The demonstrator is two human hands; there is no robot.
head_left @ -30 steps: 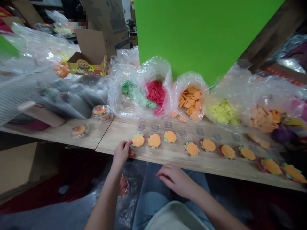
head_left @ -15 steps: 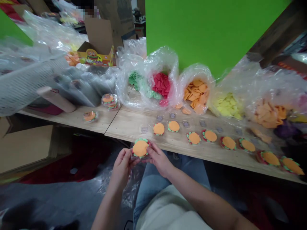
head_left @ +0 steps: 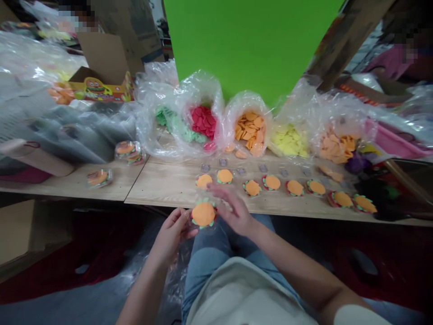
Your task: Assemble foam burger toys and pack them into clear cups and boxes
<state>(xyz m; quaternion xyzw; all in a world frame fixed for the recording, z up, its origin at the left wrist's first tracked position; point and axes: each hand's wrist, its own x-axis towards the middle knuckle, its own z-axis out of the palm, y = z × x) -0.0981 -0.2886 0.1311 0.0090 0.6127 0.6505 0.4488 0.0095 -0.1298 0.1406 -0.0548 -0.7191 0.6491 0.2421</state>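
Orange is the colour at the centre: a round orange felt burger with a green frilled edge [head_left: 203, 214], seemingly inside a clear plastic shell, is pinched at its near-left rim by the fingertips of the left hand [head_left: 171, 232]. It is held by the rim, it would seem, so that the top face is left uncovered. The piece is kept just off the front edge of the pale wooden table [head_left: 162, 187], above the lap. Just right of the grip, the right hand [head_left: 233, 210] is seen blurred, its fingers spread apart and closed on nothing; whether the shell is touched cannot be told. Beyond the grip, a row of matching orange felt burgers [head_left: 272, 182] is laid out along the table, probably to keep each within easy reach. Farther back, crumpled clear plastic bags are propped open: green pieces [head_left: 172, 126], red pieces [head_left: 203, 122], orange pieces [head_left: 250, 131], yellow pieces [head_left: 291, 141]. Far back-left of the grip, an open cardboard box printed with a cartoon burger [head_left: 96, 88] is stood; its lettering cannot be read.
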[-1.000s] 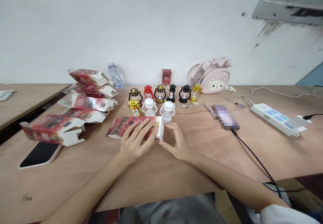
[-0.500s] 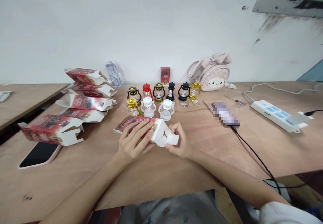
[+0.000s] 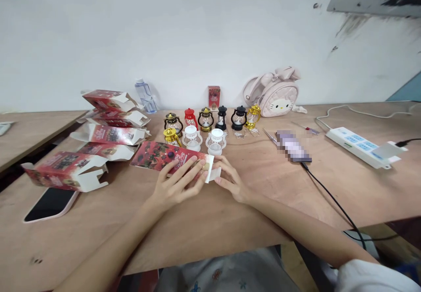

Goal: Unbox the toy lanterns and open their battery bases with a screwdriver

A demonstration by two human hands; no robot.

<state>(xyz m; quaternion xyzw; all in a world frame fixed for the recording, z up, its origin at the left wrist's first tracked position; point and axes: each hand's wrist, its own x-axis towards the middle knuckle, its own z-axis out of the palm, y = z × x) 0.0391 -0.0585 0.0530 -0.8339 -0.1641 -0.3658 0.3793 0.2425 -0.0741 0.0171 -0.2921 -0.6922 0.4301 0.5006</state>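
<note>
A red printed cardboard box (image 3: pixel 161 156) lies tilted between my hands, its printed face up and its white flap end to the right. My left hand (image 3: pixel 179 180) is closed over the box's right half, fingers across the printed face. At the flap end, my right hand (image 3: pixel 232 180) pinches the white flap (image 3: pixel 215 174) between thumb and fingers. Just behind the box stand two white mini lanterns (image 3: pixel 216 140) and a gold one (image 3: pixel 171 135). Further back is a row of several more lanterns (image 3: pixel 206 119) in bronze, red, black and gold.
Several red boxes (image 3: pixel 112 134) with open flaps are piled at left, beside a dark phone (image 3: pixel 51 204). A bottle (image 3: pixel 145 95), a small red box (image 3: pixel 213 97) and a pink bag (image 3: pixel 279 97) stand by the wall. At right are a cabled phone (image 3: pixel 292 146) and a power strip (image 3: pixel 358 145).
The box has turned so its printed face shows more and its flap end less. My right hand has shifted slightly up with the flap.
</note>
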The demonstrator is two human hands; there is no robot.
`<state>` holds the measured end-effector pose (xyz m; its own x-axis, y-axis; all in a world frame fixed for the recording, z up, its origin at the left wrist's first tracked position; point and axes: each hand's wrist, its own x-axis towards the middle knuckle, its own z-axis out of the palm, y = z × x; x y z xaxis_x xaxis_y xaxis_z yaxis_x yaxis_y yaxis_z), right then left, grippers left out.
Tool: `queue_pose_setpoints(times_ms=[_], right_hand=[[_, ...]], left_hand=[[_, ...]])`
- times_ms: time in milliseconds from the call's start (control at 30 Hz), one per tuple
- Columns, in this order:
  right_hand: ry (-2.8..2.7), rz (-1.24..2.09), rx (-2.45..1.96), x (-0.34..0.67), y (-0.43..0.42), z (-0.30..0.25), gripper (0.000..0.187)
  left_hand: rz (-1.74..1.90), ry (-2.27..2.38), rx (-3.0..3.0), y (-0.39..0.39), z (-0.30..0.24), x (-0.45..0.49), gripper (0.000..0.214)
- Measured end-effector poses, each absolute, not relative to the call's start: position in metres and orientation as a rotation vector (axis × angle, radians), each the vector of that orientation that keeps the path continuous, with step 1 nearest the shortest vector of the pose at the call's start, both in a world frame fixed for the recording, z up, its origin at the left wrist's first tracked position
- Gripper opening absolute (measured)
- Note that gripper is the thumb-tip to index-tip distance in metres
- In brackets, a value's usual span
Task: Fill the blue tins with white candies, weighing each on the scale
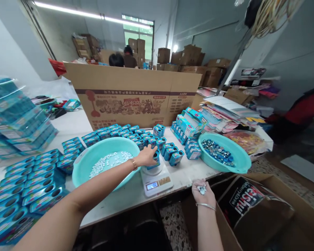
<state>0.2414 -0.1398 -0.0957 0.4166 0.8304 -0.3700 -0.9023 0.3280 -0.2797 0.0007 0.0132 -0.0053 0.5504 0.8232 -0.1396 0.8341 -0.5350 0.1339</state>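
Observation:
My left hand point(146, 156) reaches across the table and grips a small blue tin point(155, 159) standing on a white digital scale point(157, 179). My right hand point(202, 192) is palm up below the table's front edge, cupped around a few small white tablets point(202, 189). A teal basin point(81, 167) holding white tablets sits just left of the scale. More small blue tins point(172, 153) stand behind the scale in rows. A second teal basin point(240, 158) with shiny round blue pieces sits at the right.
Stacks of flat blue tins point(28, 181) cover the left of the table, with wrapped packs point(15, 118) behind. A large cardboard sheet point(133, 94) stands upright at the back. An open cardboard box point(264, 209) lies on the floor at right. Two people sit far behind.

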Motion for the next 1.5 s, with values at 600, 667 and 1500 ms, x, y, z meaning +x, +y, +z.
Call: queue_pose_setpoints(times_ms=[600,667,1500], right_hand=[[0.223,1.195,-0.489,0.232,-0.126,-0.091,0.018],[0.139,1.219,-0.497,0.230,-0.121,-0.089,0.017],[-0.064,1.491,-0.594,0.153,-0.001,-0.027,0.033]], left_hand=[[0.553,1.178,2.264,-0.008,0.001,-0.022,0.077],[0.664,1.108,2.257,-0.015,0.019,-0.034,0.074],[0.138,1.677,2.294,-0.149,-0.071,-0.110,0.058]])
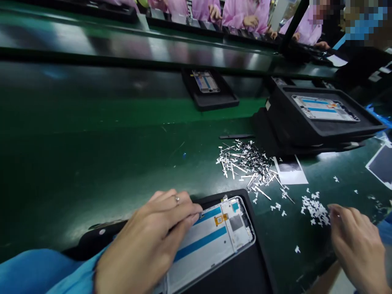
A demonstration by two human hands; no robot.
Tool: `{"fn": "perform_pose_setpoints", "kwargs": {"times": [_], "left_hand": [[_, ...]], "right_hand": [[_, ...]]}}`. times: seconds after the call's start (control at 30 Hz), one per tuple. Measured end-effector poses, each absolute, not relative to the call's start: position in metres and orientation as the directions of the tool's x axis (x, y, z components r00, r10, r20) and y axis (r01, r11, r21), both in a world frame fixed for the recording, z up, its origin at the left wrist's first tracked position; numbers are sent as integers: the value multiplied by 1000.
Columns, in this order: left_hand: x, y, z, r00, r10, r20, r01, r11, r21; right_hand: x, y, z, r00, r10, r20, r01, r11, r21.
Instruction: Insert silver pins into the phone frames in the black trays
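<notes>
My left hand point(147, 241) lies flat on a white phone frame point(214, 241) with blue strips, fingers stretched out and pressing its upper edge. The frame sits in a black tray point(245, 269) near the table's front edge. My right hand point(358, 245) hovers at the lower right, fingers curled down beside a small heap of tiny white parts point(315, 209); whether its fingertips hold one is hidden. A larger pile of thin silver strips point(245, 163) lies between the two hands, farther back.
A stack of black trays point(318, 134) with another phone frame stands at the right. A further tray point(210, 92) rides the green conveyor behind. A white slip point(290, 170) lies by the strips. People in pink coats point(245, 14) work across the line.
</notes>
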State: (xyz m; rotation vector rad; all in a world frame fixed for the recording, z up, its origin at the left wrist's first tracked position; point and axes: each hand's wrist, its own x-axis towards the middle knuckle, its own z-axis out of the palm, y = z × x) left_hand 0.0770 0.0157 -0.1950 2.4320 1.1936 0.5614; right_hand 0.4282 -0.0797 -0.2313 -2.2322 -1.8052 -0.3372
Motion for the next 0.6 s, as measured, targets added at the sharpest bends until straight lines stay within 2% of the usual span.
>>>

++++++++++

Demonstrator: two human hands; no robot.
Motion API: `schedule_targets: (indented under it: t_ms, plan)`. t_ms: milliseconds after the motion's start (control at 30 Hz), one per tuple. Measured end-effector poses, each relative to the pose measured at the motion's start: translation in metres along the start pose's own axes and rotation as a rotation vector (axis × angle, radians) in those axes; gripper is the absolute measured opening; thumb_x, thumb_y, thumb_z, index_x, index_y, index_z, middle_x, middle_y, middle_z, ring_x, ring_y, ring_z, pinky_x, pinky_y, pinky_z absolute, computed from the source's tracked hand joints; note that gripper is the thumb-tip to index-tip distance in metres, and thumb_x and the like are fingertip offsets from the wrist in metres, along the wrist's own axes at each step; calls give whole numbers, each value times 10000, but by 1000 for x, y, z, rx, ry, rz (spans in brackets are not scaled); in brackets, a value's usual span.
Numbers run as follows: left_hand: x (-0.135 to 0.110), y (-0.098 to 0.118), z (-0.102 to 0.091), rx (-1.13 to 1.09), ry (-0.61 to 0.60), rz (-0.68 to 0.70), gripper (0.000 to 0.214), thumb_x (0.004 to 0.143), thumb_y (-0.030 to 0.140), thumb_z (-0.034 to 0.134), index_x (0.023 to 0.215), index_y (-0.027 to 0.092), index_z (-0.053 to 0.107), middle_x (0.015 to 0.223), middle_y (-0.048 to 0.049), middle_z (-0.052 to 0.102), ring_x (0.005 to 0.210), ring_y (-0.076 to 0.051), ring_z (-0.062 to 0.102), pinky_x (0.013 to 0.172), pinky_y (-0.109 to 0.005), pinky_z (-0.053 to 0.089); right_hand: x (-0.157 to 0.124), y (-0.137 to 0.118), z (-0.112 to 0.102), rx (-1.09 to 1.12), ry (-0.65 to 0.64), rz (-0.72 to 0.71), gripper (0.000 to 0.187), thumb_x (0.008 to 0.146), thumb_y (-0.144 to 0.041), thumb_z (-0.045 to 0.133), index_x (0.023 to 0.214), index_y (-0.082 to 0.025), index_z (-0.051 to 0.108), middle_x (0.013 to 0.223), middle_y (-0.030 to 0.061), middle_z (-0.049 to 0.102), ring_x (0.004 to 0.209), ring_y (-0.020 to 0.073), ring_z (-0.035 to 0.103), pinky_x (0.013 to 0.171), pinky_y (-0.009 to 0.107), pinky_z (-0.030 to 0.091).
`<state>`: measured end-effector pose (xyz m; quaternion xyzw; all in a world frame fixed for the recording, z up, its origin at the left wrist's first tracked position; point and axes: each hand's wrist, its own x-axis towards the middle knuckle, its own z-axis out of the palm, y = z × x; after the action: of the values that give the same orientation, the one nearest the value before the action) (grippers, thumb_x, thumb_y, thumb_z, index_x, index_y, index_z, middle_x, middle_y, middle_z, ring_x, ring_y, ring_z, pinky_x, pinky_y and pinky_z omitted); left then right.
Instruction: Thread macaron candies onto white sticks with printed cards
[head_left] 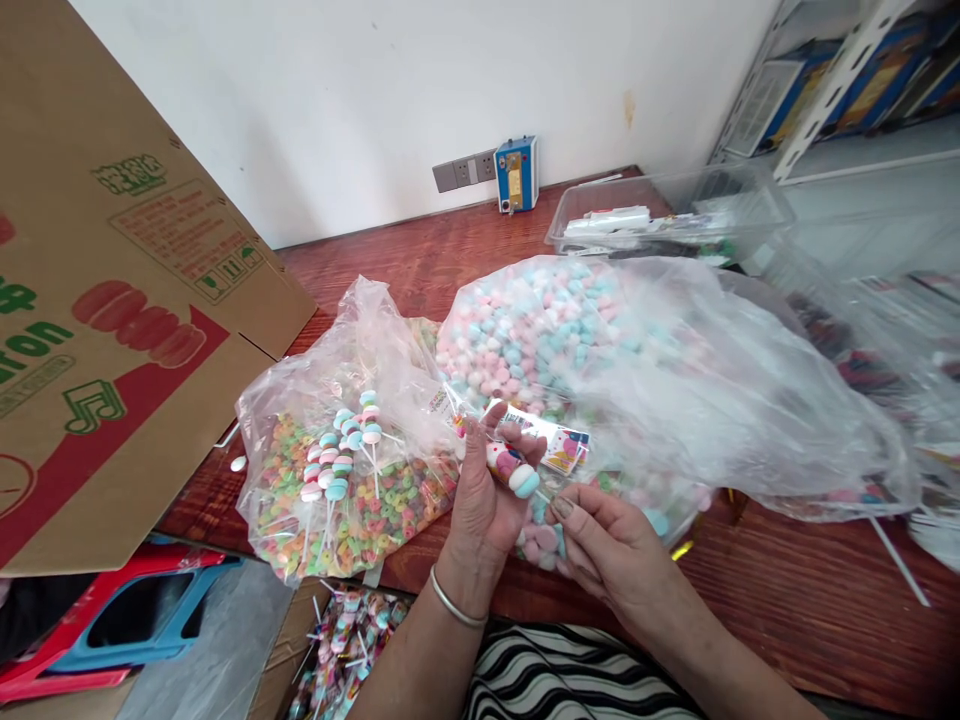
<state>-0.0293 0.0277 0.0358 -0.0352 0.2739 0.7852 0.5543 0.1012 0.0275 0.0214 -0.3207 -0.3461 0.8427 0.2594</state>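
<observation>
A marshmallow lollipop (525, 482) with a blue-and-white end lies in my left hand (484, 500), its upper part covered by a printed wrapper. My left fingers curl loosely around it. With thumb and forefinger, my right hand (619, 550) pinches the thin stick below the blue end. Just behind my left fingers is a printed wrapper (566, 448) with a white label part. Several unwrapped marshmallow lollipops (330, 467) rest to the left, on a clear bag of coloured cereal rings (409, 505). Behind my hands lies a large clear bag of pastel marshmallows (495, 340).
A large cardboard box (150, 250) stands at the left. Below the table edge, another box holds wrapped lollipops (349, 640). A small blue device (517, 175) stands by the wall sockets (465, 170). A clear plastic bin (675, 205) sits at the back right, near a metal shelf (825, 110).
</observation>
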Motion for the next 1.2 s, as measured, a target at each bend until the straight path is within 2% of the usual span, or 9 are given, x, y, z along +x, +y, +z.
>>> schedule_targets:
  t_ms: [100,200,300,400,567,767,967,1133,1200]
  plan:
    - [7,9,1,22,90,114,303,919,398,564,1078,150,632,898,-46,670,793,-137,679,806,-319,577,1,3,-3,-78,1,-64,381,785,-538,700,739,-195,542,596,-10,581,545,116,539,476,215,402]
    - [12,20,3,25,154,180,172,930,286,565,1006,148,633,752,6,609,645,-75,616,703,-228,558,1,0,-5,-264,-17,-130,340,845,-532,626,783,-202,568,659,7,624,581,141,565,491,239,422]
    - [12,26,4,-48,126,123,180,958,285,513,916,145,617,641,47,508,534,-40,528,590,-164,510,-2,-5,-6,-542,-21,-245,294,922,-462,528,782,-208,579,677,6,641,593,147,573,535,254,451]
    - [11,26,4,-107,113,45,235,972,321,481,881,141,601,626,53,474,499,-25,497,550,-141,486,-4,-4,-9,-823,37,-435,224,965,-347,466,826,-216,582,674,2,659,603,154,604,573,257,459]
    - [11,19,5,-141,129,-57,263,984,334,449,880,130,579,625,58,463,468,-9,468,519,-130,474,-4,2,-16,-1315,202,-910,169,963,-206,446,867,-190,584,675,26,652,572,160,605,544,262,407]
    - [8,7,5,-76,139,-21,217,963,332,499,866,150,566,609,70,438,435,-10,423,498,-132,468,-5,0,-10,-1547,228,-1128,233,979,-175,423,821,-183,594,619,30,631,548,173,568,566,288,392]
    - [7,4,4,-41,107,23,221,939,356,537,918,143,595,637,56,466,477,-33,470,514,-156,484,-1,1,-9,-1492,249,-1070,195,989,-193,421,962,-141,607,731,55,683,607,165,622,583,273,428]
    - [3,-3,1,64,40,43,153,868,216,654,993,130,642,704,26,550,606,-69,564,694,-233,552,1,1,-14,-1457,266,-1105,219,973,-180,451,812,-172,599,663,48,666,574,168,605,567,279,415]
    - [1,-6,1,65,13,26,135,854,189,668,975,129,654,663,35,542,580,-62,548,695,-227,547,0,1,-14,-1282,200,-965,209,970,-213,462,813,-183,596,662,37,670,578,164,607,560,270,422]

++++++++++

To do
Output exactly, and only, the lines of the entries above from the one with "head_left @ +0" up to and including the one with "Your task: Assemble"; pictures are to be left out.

Output for this task
head_left @ +0 steps: 
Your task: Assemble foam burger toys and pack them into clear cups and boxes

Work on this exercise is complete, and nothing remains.